Exercise goal
Could you give back the whole listing exactly as written?

- Opening Delimiter -

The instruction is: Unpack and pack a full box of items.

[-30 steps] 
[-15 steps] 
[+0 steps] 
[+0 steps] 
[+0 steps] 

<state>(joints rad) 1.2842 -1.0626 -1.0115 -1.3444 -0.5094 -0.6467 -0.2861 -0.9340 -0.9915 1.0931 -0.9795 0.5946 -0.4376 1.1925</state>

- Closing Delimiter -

Solution for this task
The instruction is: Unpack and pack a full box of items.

[-30 steps] 
[-15 steps] 
[+0 steps] 
[+0 steps] 
[+0 steps] 

<state>(joints rad) 1.2842 -1.0626 -1.0115 -1.3444 -0.5094 -0.6467 -0.2861 -0.9340 -0.9915 1.0931 -0.9795 0.5946 -0.4376 1.1925</state>

The exercise is complete with this answer.